PROBLEM TO WORK ON: Counting only lines that contain the string "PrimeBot", how many are there in the data? Say the number alone.

EXERCISE DATA:
___

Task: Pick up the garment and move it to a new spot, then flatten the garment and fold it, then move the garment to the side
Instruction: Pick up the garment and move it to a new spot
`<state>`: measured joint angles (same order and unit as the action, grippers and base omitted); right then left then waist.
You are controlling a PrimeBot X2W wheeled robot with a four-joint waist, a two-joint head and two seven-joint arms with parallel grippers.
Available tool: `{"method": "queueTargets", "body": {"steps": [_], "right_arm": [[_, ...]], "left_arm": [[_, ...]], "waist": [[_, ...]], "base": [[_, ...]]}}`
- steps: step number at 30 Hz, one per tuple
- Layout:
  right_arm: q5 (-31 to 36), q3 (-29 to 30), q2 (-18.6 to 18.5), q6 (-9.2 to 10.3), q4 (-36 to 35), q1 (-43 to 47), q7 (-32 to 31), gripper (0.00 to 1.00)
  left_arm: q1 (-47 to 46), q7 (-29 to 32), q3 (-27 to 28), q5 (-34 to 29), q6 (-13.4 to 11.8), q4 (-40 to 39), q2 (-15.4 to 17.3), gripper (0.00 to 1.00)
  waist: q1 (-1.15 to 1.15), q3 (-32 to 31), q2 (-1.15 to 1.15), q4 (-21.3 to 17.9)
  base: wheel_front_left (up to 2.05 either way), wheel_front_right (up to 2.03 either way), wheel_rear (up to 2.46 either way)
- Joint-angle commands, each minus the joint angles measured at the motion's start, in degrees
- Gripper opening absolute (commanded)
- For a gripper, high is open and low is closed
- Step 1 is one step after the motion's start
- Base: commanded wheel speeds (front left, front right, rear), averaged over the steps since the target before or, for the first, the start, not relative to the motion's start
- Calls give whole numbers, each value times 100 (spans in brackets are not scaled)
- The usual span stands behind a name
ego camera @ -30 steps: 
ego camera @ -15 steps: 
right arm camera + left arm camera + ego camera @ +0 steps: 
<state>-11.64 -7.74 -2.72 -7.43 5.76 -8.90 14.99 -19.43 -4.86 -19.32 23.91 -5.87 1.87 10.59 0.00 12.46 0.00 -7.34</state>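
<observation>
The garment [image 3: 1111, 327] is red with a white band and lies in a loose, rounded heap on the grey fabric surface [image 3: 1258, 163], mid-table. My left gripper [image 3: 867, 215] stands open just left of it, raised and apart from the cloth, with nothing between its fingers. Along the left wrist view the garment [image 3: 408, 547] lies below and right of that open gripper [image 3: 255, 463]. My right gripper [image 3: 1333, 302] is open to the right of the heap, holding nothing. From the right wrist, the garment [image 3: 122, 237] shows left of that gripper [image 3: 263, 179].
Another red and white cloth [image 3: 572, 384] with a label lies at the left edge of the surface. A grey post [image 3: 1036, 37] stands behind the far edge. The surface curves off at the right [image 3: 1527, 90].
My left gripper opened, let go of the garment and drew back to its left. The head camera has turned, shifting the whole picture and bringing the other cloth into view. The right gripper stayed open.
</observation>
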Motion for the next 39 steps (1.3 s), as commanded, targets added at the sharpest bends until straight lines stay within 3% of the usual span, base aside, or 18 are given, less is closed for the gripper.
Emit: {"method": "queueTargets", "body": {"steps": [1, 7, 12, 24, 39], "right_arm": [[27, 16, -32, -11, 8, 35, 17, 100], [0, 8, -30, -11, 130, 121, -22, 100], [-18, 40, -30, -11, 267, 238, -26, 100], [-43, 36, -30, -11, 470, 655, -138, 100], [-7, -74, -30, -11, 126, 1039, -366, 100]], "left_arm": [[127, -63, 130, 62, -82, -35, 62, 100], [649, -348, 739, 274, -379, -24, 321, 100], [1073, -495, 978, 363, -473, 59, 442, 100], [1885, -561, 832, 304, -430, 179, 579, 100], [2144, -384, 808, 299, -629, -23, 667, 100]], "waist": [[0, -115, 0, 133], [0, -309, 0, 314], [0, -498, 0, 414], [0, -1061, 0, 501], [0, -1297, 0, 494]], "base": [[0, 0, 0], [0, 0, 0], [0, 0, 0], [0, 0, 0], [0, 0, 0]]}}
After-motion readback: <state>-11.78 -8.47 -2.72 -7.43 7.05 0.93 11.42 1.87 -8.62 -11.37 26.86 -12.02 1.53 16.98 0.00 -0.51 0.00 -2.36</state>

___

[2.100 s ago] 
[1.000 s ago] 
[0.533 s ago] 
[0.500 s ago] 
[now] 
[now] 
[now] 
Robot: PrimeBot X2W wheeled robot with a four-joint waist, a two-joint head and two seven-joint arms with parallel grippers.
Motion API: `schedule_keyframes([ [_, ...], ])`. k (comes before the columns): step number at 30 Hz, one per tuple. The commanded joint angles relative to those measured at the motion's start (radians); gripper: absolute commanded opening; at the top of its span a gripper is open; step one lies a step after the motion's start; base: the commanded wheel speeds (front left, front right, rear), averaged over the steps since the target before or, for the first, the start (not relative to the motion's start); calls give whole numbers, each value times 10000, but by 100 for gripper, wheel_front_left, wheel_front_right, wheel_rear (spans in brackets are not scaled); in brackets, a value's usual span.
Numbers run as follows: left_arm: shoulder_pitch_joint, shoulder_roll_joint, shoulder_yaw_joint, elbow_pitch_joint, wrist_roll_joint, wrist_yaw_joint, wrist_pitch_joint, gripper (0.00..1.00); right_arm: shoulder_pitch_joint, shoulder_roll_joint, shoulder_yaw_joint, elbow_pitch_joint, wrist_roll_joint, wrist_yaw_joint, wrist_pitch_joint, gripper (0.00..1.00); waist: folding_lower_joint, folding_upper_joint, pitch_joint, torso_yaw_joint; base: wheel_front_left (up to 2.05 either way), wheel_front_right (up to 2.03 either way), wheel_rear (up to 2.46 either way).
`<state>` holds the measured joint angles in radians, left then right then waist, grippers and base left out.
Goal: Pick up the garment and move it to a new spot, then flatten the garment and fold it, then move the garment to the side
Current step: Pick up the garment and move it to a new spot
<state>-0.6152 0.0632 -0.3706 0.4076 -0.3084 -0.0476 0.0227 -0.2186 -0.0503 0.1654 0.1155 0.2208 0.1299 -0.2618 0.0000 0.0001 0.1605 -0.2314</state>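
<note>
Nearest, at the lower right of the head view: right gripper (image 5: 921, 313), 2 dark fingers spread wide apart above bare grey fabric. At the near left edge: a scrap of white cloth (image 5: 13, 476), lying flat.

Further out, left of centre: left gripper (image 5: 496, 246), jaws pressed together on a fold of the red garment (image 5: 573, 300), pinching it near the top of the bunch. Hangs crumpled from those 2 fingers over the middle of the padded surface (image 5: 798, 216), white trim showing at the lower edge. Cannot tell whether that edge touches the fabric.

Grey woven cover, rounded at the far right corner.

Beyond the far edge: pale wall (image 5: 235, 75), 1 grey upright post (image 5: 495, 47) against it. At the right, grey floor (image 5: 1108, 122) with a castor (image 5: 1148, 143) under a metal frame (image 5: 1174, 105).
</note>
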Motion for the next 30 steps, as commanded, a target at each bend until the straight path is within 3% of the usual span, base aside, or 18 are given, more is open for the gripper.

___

TASK RESPONSE: 2